All of Cormier's books have a basis in reality. The Chocolate War was inspired by a Catholic boys' school that Cormier's son attended. Like Jerry in the story, his son refused to sell chocolates for the school's fund-raiser.
"Nothing bad happened to him, but I used that old writer's question, `What if?' What if somebody pressured him to sell the chocolate, not only students but faculty?" he explained.
"You take reality and then you dramatize it and fictionalize it."
There's a part of Cormier in most of the characters in his books. "That's the beautiful part of writing - your characters can do things you would never do yourself."
As a teen-ager, Cormier said, he "was not much of a rebel except in my heart, and that's what comes out in my books." He said he was more like Jerry in The Chocolate War than Archie Costello, the leader of the Vigils.
"Deep inside me I think I'm still an adolescent, probably."
Cormier also finds inspiration in his four children, who are now adults.
"When my children became teen-agers, I realized that they were going through the same things that I went through as a teen-ager," he said. "I use those emotions (as) the triggers for the stories."
Evil plays a big role in Cormier's books. He explained why.
"When I'm happy, the last thing I want to do is write. I want to go out and celebrate and have a good time. But the thing that drives me to the typewriter is stuff that upsets me."
Cormier understands parents' fear that their children are going to get bad ideas from a book. "I really sympathize with them because when my children were young, my wife and I wanted to protect them from the world, and we watched what they were doing. But we never told other parents' children what they ought to do.
"Where I get angry is when they say, `I don't want my child to read The Chocolate War, but I don't want anybody else's child to read it either,' " Cormier declared.
The critics' charges against The Chocolate War are hard to understand. The homosexual encounter cited apparently is a scene in which two boys are fighting, and one calls the other a "fairy."

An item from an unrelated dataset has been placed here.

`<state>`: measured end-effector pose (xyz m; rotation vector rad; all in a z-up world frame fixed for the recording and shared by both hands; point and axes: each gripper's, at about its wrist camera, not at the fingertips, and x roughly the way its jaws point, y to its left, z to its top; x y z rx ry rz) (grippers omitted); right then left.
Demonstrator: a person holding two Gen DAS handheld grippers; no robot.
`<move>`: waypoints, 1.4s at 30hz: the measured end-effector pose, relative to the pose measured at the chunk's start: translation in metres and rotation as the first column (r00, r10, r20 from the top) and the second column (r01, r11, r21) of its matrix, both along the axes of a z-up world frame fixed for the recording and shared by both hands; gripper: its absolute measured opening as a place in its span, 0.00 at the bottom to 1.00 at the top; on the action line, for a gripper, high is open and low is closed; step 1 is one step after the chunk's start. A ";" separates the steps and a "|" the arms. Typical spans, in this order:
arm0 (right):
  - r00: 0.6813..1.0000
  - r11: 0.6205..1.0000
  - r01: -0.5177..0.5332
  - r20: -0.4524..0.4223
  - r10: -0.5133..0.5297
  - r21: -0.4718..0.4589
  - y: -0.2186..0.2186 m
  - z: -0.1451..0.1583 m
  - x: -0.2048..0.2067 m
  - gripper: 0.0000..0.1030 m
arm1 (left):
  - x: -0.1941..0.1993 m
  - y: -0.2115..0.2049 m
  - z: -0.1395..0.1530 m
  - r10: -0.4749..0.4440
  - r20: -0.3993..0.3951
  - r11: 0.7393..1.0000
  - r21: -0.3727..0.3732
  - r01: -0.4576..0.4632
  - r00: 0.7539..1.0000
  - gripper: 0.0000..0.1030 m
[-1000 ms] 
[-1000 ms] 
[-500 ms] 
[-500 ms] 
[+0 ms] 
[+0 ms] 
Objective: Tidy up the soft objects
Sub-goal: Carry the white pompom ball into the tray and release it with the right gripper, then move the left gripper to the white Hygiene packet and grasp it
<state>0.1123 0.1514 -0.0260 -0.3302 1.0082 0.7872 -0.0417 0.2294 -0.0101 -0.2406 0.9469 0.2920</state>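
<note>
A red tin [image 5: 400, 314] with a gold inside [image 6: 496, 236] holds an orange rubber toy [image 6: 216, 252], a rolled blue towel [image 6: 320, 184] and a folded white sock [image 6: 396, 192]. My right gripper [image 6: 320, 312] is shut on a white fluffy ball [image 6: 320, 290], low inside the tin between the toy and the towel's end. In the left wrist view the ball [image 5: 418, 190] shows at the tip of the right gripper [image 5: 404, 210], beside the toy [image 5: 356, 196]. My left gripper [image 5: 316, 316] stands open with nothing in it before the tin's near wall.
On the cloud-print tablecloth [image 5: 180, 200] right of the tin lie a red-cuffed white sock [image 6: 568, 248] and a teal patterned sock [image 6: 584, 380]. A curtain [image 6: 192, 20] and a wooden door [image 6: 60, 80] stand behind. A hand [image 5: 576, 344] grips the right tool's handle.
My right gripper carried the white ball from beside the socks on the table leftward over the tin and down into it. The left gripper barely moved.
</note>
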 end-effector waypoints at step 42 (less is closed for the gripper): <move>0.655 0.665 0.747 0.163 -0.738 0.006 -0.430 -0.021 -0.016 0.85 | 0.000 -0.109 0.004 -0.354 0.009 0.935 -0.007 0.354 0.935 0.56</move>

As for the charges of profanity, Cormier replies that the language used in the book is realistic. "If somebody hit somebody else with a wet towel, they don't say, `Golly gee' at that age."

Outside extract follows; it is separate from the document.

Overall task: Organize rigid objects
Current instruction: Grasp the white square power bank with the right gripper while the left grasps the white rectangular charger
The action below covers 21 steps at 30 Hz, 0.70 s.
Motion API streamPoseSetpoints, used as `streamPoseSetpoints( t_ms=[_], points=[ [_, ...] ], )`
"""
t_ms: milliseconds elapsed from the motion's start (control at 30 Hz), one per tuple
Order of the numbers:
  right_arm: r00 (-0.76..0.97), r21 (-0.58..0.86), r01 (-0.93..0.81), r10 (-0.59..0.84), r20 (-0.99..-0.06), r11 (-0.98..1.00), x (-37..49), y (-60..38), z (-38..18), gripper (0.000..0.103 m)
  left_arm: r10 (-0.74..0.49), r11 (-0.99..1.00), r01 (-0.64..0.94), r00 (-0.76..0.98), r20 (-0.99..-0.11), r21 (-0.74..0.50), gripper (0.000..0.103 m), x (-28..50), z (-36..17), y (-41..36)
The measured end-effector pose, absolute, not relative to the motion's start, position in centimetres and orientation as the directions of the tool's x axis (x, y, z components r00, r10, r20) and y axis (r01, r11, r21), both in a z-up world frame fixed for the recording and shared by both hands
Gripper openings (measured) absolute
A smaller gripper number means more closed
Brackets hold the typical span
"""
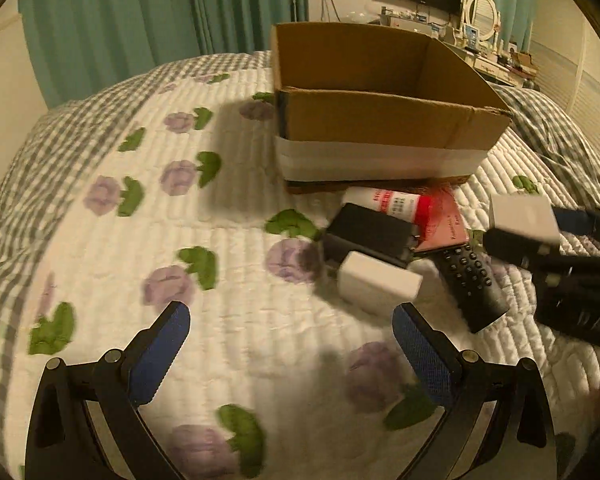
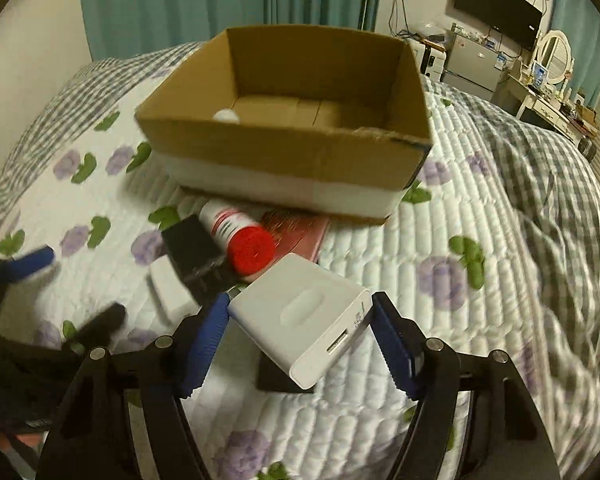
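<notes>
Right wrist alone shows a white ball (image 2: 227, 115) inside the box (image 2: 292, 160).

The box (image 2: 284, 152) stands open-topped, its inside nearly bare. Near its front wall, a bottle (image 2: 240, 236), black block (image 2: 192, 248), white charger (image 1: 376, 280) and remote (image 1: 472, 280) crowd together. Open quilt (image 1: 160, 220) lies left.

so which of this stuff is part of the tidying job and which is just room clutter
Part of the job:
cardboard box
white power bank, held in the right gripper
red-capped bottle
black remote
black block
white block
pink booklet
left gripper, open

Just lying about:
quilt
curtains
TV
mirror
</notes>
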State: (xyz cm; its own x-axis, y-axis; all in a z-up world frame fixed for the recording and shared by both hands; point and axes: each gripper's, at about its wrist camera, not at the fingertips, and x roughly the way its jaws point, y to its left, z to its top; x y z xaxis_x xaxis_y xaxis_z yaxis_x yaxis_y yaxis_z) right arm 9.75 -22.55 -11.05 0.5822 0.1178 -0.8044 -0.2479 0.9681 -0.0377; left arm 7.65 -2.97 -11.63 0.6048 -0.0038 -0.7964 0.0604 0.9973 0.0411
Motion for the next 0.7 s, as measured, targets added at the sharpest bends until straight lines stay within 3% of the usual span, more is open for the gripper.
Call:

"Another thing about censors, they never read the complete book. . . . Out of a 90,000-word book, they object to about nine words, which is very unfair," he continued.
"It's like judging a whole person's body by taking one finger on the right hand and judging the whole body - how tall they are, how much they weigh, and what they look like."

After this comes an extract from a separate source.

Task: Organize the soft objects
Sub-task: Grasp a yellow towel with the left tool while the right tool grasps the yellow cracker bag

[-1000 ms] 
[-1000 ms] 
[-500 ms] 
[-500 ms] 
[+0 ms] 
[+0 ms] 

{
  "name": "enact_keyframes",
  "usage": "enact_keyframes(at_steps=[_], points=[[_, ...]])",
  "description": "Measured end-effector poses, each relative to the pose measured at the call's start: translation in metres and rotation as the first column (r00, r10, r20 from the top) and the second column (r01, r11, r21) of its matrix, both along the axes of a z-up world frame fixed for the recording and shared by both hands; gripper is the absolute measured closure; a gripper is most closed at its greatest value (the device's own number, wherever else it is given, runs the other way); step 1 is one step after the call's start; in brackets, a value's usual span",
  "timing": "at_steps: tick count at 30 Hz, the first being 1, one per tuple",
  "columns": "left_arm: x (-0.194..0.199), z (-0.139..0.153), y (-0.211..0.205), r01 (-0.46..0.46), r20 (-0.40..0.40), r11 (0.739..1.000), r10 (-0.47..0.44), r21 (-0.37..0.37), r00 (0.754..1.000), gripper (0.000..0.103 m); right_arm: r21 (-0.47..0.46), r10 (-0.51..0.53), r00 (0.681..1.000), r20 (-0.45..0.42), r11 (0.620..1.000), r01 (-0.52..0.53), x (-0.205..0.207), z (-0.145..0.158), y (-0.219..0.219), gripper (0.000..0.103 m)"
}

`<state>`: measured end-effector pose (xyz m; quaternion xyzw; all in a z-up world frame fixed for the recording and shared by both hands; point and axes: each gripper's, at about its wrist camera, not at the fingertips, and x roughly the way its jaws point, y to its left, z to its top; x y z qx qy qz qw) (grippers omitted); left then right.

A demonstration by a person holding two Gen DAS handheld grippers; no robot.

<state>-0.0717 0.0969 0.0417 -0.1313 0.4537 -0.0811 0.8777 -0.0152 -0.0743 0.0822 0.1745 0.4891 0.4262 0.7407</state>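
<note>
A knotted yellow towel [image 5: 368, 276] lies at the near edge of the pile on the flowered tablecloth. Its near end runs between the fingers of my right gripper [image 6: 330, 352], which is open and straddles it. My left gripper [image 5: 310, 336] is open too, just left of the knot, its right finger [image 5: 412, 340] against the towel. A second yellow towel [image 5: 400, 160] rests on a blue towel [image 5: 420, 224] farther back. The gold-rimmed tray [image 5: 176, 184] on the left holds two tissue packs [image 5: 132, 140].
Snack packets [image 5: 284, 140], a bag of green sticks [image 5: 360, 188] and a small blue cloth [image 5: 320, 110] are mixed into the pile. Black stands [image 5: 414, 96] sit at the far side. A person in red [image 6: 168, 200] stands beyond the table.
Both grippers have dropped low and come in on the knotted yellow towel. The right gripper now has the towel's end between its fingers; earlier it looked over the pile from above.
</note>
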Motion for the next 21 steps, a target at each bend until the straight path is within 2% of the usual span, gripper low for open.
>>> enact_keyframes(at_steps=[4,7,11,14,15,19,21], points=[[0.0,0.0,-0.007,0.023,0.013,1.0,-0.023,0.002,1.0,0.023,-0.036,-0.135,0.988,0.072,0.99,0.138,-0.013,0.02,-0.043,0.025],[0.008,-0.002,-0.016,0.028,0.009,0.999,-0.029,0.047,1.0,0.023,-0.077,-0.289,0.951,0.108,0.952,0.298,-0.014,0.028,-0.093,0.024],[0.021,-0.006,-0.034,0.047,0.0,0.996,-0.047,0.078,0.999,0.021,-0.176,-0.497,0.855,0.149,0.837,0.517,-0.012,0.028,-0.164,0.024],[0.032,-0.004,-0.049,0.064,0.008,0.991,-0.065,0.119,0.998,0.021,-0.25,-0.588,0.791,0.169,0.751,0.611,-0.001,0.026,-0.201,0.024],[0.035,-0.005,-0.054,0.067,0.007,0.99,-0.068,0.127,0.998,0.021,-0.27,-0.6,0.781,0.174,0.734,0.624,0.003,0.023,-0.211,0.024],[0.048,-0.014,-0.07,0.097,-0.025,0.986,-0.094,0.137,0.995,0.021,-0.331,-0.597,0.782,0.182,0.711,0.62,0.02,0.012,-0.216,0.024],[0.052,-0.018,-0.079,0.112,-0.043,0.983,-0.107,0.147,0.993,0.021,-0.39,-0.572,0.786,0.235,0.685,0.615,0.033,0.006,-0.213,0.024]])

Cormier gets upset with censors because he censors himself. He explained why a chapter he had written for The Chocolate War never appeared in print:
"When my 15-year-old daughter wanted to read the book in manuscript, I took the chapter out because I didn't want to have her offended. And later on I realize that if I didn't want to have her offended, then I shouldn't want to offend anybody else at that age."
Cormier gets hundreds of letters a year from kids who accept his books. Some adults don't accept them because they don't understand the lives of their children, he said.
"They don't hear the language, they don't see the intimidation that these kids are living every day."
Cormier has lived all his life in Leominster, Mass., a town about an hour west of Boston. When asked why he has stayed in the same town, he remarked, "I love the idea of tradition and roots. . . . I love to go downtown on a Tuesday afternoon and meet somebody I was in first grade with."
Cormier knew from a young age that he wanted to be a writer. "I never wanted to be a football star or a movie star. I just wanted to be a writer, and so writers like Ernest Hemingway were really my heroes."
In high school, he wrote for the school newspaper and later became a journalist, although he wrote fiction in his spare time. With the success of The Chocolate War and I Am the Cheese, he could afford to quit newspaper work and focus on fiction full time.
Cormier still writes every morning at an old typewriter he has used since "he was a kid in the newspaper business." Late at night, he reworks that morning's writing, adding such things as similes and metaphors.
He added that he likes his work habits.
"It's a nice momentum because then I go to bed with it on my mind, get up the first thing in the morning and write again."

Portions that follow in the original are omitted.